Saying hello to a bunch of people (in Rust)

January 10, 2014

In my previous post, I used Rust 0.8 to do a simple hello world program. Since then, 0.9 has been released which I’ve updated to. Note that the documentation is still somewhat behind. Notably, the language support for the @ pointer has been removed - so do keep that in mind.

In this installment I want to write a simple, testable program which prints “hello $name” for each name in a text file. This is what I landed up with:

use std::io::buffered::BufferedReader;
use std::io::File;

fn extract_name(line: &str) -> Option<&str> {
    if line.is_empty() {
        None
    } else {
        Some(line)
    }
}

fn main() {
    let path = Path::new("people.txt");
    let mut file = BufferedReader::new(File::open(&path));
    for line in file.lines() {
        match extract_name(line) {
            Some(name) => println!("hello {:s}", name),
            None       => println!("no name found")
        };
    }
}

Pretty straight-forward, right? I open up a file named people.txt, iterate over each line and either greet the name on that line or print out a warning saying there was no name on the line. The lines() method returns an iterator which gives slices. A slice is a reference to the part of the underlying string (i.e. no copy is involved). Pretty cool.

I could totally have inlined the is_empty() check, but one of my goals is testability. Since this is my second Rust app, I care more about actually having a seperate function to write a test for than it being the right extraction (I’ll try fix this later!). Here is what I wrote:

#[test]
fn extract_name_returns_some_for_non_empty_input() {
    assert!(extract_name(&"name").is_some());
}

Note that I use & before "name" because the function wants a reference so that I can make it compatible with the slice. This is pretty awesome because I didn’t have to do a heap allocation just to be compatible with some existing API.

Time to run my test. First I need to build a test harness with rustc --test hello-people.rs. The earlier #[test] statement is the hook that tells rust to only build this function if the testing config is enabled. The --test argument tells the compiler to enable test and to also build the harness to run the tests. However, it barfed:

hello-people.rs:5:5: 9:6 error: mismatched types: expected `std::option::Option<&str>` but found `std::option::Option<&str>` (lifetime mismatch)
hello-people.rs:5     if line.is_empty() {
hello-people.rs:6         None
hello-people.rs:7     } else {
hello-people.rs:8         Some(line)
hello-people.rs:9     }

That’s a pretty weird error. Expected A but found A? In this case I actually know what is going on because of the warning about lifetime. Basically, the issue is that my function is returning a wrapped reference and the compiler has no way of validating that the lifetime of the returned value will not result in access to freed memory. Said another way: by the time somebody unwraps the Option<&str>, the memory backing that reference might not be what I expect.
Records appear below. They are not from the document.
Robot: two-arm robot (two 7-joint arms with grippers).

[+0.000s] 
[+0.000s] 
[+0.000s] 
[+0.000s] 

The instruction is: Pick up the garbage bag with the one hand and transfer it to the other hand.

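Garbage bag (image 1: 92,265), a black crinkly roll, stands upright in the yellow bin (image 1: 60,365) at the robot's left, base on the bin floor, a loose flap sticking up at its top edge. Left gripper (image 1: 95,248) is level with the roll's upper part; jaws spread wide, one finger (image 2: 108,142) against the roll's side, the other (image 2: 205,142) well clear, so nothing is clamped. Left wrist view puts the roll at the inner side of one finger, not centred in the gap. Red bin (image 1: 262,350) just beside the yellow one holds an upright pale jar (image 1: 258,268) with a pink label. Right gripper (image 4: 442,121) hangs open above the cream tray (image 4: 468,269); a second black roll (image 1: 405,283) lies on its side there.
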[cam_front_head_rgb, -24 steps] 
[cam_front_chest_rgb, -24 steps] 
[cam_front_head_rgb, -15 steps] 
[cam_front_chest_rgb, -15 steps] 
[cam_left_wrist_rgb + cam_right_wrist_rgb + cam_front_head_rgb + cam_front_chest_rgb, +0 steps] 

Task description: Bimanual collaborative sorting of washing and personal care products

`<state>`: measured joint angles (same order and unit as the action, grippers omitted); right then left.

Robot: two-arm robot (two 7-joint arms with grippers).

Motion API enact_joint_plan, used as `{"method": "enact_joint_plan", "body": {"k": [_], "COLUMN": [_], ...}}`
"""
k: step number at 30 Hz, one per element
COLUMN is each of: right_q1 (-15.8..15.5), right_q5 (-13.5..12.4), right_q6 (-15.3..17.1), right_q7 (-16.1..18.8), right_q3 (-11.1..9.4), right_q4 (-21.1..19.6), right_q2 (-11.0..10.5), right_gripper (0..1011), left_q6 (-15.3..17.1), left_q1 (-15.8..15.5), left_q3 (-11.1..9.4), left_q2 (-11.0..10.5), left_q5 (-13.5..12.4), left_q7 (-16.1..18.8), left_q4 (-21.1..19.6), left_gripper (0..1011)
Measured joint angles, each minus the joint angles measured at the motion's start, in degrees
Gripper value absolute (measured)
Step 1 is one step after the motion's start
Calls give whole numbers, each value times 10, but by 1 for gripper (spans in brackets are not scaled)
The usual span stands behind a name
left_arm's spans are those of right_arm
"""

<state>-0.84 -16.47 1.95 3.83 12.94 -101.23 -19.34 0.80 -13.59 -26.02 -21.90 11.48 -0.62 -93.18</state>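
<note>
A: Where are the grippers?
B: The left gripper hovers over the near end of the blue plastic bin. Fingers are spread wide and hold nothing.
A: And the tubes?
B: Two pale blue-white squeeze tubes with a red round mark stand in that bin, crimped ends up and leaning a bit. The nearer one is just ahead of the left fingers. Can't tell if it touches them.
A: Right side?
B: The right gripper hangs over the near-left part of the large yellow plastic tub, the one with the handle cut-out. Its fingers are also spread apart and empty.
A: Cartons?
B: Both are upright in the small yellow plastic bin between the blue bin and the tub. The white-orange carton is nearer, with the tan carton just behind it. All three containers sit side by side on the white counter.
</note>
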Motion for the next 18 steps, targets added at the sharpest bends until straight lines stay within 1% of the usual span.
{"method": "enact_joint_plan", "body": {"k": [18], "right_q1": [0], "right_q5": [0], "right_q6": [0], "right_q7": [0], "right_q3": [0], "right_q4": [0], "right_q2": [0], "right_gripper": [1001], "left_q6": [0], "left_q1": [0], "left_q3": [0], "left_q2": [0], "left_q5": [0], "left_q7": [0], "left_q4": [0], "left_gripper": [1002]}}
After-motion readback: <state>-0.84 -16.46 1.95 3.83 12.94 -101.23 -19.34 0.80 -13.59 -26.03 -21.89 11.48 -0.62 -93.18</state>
The way you fix this is by telling the compiler what the lifetime is. This works similarly to generics, but you use apostrophes:

fn extract_name<'a>(line: &'a str) -> Option<&'a str> {

The first time 'a is used is when I “define” the lifetime. (If you don’t do this, you’ll get use of undeclared lifetime.) This should be familiar to you if you’ve used generics. The next two are basically annotations on the lifetimes of the argument and return time. The important thing is that my function now explicitly states that the (wrapped) reference I am returning cannot be used past the point at which the original reference would go out of scope. Think about that for a moment: Rust has figured out that the string slice can go out of scope. For example, I might collect all the extracted names and say hello to them after closing the file. That wouldn’t compile unless I changed my function to return a copy of the data. Awesome! If you’ve ever written code that segfaults, this should make you happy.

Finally, with regard to the weird A-but-A style error, I got told this by one of the friendly guys on #rust:

it didn’t used to tell you there was a lifetime mismatch :) the problem with adding lifetimes to the reported types is that more likely than not are inferred and implicit.

I think the point is that if they add the lifetimes everywhere, then all error messages will be really intelligible. I guess this will improve in the future.

> rustc --test hello-people.rs -o test-hello-people && ./test-hello-people
hello-people.rs:17:1: 1:1 warning: code is never used: `main`, #[warn(dead_code)] on by default

running 1 test
test extract_name_returns_some_for_non_empty_input ... ok

test result: ok. 1 passed; 0 failed; 0 ignored; 0 measured

I can kill the warning about main not being used if I add the attribute #[cfg(not(test))] to it. That results in other side-effects (e.g. the BufferedReader not being used) due to the layout of the code at present. I could fix this by moving my implementation into a mod.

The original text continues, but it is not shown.